Well, the building is gone. The library moved in 1995, to a place that's a lot easier to navigate for both patrons and employees. About 35 years ago a member of the Library Board took me to the basement of the oldest part of the old library, and showed me cracks spreading through the concrete. He told me the original library was designed to have shelves around the exterior walls, with a central circulation desk. Now, with shelves all across the rooms, it held more weight then it was designed for.

Not to mention it was too small, and laid out in three different levels. When the library moved, the Noble County Prosecutor's Office took up the space, but to me it will always be a library. Well, would. Now I have a brick.

I spent hours going through old books and microfilms there, researching our book Smoky Days and Sleepless Nights: A Century or So With the Albion Fire Department. Then I returned the favor, putting the library itself into Images of America: Albion and Noble County. Between them, I fed both my reading habit and my writing ambitions with volume after volume from the place.

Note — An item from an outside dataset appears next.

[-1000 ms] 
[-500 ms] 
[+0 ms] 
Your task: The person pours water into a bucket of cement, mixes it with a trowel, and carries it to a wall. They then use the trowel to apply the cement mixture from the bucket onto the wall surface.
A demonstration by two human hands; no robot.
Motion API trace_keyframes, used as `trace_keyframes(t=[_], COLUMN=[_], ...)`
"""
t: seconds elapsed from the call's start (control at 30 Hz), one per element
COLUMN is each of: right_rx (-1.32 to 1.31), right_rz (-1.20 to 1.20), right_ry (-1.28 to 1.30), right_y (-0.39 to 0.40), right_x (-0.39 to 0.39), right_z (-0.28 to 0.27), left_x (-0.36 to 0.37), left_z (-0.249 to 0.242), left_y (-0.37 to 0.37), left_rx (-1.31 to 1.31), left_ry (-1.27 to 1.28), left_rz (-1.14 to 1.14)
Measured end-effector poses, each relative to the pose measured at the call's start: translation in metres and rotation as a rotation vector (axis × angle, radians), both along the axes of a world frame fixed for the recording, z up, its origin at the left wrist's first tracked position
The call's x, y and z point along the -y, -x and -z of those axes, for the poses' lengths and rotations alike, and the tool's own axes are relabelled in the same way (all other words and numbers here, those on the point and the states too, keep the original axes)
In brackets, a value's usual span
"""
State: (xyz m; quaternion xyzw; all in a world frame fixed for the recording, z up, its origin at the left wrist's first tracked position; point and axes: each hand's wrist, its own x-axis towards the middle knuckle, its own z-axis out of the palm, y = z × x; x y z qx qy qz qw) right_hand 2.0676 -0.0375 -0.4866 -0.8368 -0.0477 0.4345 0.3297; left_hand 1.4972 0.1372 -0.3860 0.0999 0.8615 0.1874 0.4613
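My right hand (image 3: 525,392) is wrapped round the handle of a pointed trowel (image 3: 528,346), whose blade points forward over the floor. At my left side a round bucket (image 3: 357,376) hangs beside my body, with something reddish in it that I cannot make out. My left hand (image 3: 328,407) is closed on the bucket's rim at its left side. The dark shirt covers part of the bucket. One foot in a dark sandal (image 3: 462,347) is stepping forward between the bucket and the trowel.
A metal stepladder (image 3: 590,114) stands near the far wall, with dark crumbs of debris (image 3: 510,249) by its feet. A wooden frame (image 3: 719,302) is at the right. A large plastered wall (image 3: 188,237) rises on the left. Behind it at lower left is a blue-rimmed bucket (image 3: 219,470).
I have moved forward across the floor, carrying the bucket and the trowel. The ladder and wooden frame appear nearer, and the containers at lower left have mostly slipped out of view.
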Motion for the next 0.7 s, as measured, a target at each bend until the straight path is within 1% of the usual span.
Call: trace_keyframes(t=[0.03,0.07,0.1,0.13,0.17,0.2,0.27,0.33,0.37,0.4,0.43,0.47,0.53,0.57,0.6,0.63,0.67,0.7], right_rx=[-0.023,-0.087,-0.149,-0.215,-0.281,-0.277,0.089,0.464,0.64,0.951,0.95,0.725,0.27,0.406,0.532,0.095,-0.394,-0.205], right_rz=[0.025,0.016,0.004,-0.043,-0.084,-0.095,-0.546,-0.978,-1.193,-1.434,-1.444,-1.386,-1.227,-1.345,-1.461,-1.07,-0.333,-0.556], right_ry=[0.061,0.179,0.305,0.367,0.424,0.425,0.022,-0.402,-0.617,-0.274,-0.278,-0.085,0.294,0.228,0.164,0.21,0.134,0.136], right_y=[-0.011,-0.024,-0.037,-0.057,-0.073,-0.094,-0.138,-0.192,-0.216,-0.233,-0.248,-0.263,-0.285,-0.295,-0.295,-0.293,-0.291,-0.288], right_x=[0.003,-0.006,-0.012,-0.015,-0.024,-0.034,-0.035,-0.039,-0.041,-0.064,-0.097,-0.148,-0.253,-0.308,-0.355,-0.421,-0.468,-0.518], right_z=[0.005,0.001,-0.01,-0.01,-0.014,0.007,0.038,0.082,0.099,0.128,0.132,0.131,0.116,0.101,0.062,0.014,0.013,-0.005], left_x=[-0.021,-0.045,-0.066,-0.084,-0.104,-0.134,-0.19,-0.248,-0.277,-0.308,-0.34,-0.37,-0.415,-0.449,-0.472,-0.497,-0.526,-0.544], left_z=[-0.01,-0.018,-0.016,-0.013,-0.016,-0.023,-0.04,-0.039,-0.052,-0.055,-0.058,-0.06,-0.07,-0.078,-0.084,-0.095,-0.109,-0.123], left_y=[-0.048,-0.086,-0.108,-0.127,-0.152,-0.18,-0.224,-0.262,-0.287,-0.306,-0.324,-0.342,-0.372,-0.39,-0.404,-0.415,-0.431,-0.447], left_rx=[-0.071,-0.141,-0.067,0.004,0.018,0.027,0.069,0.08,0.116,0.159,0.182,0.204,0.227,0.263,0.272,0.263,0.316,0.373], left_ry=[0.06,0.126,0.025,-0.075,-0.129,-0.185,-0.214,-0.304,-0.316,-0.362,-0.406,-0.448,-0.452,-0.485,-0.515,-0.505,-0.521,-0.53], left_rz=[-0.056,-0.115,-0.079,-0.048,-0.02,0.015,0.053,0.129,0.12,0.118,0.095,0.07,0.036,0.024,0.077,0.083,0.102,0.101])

In the photo above you can see the original structure in back, and the 1968 addition in front. The original, built in 1917, was thanks to a $10,000 Carnegie Foundation grant--Andrew Carnegie's money built a lot of early libraries.

In the photo below, which I got from the Old Jail Museum--on the same block--is the Carnegie Library before the addition went up.


In elementary school my favorite part of the week was when the bookmobile showed up and we would file through, picking out something to read. The bookmobile also came from the Noble County Public Library, which had a garage built on the back to house it.

Just for the heck of it here's one of the bookmobiles, in a photo given to me by Ellen McBride. This one, I assume, was before my time--I recall the one we went to being more like a large van.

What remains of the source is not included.